Contra la doctrina de los reformadores según la cual el justo posee certidumbre de fe, que no admite duda, sobre el logro de la justificación, declaró el concilio de Trento : «Si alguien considera su propia debilidad y su deficiente disposición, puede abrigar temor y recelo respecto de su estado de gracia, puesto que nadie es capaz de saber con certeza de fe no sujeta a error si ha alcanzado la gracia de Dios» ; Dz 802.

La Sagrada Escritura da testimonio de la incertidumbre del estado de gracia ; 1 Cor 4, 4: «Cierto que de nada me arguye la conciencia, mas no por eso me creo justificado»; Phil 2, 12: «Trabajad por vuestra salud con temor y temblor» ; cf. 1 Cor 9, 27.

La razón para esa incertidumbre en torno al estado de gracia radica precisamente en que nadie, sin revelación especial, puede saber con certeza de fe si se han cumplido todas las condiciones necesarias para alcanzar la justificación. Sin embargo, esa imposibilidad de conseguir una certidumbre de fe no excluye la certeza moral, que se apoya en el testimonio de la propia conciencia; cf. S.th. I II 112, 5.

2. Desigualdad

La medida de la gracia de justificación que los justos reciben no es en todos la misma (de fe).
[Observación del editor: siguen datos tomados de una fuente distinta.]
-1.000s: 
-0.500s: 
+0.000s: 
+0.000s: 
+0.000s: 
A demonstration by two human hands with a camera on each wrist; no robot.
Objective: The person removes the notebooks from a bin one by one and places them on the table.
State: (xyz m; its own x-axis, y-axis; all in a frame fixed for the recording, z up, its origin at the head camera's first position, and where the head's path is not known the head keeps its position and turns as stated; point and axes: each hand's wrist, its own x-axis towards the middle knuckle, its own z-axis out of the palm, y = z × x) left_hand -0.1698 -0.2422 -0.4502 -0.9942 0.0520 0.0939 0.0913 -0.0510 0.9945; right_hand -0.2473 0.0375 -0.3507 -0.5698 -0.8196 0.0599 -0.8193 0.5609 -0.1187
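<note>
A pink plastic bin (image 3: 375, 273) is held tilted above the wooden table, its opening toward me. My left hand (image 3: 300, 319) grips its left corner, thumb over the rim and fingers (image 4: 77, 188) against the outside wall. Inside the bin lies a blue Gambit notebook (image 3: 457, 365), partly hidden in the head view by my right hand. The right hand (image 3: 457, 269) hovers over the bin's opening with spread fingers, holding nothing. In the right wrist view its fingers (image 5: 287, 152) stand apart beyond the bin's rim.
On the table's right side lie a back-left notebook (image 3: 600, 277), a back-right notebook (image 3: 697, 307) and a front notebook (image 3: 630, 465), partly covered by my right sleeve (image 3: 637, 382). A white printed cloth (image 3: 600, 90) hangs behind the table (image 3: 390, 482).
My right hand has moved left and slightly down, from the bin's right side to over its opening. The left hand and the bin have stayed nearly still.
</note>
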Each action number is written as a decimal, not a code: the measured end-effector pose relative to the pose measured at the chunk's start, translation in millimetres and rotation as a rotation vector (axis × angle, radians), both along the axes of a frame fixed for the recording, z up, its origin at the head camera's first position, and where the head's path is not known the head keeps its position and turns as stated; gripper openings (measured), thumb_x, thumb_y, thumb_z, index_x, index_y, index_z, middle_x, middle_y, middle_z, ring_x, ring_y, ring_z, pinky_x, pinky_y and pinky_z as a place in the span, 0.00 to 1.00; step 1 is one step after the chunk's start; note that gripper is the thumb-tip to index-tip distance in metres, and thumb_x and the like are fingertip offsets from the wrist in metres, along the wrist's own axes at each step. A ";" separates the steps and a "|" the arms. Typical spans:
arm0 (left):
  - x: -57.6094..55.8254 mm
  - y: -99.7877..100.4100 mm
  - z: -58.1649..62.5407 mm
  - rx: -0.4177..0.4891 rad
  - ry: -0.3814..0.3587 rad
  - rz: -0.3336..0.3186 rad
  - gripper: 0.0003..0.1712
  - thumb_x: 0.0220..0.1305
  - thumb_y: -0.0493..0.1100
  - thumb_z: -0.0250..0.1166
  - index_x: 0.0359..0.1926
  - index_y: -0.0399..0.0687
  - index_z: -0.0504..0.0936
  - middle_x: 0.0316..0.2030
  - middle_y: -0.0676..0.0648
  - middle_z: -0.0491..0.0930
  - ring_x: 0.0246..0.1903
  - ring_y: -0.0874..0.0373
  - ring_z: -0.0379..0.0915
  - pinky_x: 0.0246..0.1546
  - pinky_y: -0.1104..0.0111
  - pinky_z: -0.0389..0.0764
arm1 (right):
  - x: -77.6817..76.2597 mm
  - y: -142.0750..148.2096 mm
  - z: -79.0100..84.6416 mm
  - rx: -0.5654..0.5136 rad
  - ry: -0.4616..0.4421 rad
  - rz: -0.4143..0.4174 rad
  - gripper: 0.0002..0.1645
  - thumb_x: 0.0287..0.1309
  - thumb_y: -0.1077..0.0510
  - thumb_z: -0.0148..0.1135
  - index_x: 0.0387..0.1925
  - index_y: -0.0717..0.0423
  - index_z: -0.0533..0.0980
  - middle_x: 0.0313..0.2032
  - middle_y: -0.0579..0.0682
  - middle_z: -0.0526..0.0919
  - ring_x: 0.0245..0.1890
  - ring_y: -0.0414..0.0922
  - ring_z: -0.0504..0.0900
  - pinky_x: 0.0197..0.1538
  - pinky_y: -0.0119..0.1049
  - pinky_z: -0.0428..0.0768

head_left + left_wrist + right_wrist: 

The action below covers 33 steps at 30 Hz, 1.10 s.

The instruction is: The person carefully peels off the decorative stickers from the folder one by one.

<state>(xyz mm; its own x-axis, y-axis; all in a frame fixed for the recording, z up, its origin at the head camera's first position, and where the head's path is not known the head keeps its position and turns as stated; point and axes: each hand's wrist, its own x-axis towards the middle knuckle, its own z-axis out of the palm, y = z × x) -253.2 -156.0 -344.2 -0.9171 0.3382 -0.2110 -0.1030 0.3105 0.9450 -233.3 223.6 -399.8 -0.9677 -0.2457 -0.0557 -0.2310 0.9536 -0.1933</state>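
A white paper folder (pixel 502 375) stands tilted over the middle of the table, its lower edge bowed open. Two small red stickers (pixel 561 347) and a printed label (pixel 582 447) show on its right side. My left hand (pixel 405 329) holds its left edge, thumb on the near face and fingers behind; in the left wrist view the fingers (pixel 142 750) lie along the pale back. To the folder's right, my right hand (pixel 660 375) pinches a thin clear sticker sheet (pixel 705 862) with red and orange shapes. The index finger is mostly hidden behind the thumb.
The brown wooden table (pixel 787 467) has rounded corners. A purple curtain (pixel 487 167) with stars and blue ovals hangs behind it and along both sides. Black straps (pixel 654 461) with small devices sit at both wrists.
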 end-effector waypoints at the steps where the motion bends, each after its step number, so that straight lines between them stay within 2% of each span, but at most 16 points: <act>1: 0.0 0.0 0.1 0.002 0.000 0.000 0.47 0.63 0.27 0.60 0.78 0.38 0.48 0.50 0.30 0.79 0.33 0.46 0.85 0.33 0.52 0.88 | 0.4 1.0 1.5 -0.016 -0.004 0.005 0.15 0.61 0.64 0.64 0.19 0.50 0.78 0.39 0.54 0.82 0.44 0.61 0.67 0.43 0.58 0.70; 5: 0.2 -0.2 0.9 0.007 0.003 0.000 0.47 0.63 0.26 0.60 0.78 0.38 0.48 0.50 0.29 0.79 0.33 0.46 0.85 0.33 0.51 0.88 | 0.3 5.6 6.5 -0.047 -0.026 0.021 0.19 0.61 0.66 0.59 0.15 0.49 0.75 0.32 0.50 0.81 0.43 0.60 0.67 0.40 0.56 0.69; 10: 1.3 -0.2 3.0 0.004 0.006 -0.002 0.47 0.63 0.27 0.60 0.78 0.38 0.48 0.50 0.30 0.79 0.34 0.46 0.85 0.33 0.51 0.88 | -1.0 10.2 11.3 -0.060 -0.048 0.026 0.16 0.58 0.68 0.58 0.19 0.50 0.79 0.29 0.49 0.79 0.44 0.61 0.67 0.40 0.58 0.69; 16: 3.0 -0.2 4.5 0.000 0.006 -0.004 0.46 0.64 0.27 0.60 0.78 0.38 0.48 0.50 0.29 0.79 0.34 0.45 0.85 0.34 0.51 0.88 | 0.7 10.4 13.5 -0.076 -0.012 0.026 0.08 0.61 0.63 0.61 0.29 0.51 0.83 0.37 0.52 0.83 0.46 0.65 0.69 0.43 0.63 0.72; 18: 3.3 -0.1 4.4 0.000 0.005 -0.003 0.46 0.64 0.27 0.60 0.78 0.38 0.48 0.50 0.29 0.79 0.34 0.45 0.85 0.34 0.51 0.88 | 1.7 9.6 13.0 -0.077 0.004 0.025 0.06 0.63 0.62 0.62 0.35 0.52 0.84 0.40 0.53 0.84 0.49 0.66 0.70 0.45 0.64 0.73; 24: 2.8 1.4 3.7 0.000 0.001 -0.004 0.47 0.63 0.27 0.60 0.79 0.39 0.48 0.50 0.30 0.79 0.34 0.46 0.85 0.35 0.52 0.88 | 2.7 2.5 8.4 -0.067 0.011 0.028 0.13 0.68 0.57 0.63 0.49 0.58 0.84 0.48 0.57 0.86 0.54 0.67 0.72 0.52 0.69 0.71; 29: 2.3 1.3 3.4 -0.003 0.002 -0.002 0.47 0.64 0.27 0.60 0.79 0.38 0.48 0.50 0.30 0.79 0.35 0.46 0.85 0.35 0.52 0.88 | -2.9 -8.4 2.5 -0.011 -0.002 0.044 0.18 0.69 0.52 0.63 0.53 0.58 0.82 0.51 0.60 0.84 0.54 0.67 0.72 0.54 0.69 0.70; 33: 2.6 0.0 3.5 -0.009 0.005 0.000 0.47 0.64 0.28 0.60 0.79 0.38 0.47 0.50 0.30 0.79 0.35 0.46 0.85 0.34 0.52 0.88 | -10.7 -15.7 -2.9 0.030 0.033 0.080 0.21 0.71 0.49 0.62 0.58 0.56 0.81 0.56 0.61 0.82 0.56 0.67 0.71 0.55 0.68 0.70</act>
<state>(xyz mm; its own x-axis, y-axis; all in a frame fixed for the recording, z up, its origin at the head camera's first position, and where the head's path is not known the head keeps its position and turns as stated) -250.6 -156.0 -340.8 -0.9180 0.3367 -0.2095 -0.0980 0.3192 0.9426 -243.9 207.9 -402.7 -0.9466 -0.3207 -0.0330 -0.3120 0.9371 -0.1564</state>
La gracia recibida podemos acrecentarla por medio de buenas obras (de fe).

Como los reformadores hacían consistir la justificación según su faceta positiva en la imputación externa de.La justicia de Cristo, tenían que afirmar lógicamente que la justificación era en todos los justos la misma. Frente a semejante afirmación, el concilio de Trento declaró que la medida de la gracia de justificación que los justos reciben es distinta en todos ellos según la medida de la libre adjudicación que Dios les haya hecho y de la propia disposición y cooperación de cada uno; Dz 799.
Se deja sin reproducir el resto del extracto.